I've considered an implementation using 2 slices:

def pairs(xs):
    for p in zip(xs[:-1], xs[1:]): 
        yield p

and one written in a more procedural style:

def pairs(xs):
    last = object()
    dummy = last
    for x in xs:
        if last is not dummy:
            yield last,x
        last = x

Testing using range(2 ** 15) as input yields the following times (you can find my testing code and output here):

2 slices: 100 loops, best of 3: 4.23 msec per loop
0 slices: 100 loops, best of 3: 5.68 msec per loop

Part of the performance hit for the sliceless implementation is the comparison in the loop (if last is not dummy).

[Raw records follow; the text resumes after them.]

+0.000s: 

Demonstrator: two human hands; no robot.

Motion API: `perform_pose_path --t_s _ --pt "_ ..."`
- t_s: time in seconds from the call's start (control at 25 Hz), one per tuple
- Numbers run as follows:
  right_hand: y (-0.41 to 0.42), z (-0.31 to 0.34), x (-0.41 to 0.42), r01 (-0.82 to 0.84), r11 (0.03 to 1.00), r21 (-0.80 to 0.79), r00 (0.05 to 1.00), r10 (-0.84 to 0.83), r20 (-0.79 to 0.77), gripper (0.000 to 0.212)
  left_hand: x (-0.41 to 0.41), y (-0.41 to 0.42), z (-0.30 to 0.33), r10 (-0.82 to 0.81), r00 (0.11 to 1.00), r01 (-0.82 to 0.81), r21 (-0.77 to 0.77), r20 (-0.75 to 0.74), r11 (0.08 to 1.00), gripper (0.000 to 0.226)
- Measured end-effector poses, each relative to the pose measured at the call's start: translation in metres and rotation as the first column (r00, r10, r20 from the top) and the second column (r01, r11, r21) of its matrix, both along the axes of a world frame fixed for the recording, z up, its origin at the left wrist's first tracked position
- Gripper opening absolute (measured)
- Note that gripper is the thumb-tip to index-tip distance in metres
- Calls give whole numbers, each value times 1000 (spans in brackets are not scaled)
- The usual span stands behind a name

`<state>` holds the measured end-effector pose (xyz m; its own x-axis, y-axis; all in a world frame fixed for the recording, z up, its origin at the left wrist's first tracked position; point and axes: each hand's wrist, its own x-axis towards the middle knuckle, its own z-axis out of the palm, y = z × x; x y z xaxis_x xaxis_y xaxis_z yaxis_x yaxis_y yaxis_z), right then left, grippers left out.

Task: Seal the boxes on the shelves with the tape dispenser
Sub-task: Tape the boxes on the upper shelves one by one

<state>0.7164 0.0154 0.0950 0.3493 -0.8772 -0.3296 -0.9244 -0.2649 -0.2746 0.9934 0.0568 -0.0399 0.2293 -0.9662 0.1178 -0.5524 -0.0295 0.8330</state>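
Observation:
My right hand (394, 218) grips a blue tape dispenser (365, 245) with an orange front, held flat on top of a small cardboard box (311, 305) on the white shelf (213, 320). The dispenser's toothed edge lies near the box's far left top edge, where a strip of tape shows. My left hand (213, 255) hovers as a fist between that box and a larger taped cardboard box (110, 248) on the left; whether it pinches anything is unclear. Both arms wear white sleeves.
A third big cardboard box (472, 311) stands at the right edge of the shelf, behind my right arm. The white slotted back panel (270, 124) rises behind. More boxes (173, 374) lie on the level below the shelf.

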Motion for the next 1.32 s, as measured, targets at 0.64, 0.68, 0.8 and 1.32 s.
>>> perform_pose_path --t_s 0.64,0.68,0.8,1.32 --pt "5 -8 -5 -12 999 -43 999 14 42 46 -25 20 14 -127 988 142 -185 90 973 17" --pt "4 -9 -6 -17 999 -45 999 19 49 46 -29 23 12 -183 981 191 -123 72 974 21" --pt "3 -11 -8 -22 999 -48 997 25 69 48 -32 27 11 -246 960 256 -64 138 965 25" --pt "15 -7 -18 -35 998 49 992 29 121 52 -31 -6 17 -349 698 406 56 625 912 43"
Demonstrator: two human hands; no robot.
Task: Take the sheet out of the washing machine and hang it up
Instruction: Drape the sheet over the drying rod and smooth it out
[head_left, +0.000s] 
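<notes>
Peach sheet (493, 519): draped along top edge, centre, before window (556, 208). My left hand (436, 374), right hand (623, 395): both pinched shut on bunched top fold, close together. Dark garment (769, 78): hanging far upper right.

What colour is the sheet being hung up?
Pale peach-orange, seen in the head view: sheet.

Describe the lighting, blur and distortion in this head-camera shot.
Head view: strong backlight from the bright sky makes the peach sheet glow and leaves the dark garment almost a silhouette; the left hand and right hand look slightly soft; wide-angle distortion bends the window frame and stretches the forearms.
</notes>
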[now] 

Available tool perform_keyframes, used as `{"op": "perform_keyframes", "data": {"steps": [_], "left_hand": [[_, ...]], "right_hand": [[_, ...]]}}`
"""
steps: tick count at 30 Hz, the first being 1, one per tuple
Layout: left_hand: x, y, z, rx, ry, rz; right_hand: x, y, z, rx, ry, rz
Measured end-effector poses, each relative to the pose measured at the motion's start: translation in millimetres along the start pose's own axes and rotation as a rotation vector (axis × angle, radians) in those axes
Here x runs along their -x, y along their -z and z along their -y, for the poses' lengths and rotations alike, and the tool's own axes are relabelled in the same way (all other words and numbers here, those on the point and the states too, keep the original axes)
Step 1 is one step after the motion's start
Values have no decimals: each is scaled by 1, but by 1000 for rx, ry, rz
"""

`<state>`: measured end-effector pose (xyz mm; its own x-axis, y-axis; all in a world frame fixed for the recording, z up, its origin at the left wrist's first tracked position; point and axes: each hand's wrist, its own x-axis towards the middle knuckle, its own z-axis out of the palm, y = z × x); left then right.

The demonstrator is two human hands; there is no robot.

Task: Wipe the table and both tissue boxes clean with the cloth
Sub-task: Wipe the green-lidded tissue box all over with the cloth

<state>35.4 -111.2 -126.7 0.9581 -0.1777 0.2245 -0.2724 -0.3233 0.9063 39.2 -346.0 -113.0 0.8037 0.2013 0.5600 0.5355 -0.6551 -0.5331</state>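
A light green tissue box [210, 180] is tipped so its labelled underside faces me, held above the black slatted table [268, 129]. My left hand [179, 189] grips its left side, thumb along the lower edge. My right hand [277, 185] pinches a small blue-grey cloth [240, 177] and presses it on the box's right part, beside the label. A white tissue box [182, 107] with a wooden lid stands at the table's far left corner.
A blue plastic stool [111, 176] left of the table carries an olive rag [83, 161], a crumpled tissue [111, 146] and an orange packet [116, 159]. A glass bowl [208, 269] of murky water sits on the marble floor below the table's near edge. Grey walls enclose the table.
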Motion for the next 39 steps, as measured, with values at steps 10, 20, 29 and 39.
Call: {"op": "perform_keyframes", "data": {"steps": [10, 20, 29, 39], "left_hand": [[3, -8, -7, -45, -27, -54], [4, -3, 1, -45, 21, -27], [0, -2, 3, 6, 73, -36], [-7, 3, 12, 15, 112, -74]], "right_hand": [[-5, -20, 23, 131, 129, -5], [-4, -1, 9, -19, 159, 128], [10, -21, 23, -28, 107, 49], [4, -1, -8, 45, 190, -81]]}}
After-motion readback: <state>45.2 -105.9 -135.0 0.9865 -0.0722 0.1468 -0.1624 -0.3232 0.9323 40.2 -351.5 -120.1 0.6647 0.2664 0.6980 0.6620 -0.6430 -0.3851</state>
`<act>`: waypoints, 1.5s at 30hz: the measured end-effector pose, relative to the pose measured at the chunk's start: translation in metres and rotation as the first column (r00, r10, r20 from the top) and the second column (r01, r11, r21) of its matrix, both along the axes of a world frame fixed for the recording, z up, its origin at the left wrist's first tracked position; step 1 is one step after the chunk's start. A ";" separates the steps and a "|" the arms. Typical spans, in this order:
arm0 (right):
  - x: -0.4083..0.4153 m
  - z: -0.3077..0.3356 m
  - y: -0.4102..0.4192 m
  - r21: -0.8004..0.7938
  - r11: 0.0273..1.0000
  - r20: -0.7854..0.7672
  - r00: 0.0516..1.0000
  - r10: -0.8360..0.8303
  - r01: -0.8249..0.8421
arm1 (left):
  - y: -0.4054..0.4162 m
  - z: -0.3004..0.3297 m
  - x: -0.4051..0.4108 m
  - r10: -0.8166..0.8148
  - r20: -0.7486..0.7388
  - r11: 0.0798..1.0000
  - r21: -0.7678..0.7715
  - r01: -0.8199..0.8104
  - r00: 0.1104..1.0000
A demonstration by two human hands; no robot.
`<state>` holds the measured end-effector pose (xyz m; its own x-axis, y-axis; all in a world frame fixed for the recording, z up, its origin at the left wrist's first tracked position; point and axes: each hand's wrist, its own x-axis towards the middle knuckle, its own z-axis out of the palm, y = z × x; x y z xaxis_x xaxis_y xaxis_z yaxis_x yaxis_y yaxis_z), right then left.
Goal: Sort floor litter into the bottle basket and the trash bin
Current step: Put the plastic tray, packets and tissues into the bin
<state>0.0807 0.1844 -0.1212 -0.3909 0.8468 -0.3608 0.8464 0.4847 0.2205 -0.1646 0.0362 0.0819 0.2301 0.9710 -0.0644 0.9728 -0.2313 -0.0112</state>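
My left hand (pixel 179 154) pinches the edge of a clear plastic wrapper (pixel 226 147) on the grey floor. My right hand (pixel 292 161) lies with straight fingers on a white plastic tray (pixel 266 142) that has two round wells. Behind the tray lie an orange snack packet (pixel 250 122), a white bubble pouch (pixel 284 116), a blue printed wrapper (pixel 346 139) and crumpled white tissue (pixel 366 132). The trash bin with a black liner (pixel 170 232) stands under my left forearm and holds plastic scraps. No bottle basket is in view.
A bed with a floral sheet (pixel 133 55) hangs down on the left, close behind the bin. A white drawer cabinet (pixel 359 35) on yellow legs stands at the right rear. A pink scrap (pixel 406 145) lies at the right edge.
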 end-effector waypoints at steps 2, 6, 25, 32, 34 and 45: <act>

Removing that (making the output incorrect) improves its performance, but it's still slower than the zip-a-pair-of-slices implementation:

2 slices: 100 loops, best of 3: 4.48 msec per loop
0 slices: 100 loops, best of 3: 5.2 msec per loop

So, I'm stumped. Why is zipping together 2 slices, effectively iterating over the list twice in parallel, faster than iterating once, updating last and x as you go?

EDIT

Dan Lenski proposed a third implementation:

def pairs(xs):
    for ii in range(1,len(xs)):
        yield xs[ii-1], xs[ii]

Here's its comparison to the other implementations:

2 slices: 100 loops, best of 3: 4.37 msec per loop
0 slices: 100 loops, best of 3: 5.61 msec per loop
Lenski's: 100 loops, best of 3: 6.43 msec per loop

It's even slower! Which is baffling to me.

EDIT 2:

ssm suggested using itertools.izip instead of zip, and it's even faster than zip:

2 slices, izip: 100 loops, best of 3: 3.68 msec per loop

So, izip is the winner so far! But still for difficult-to inspect reasons.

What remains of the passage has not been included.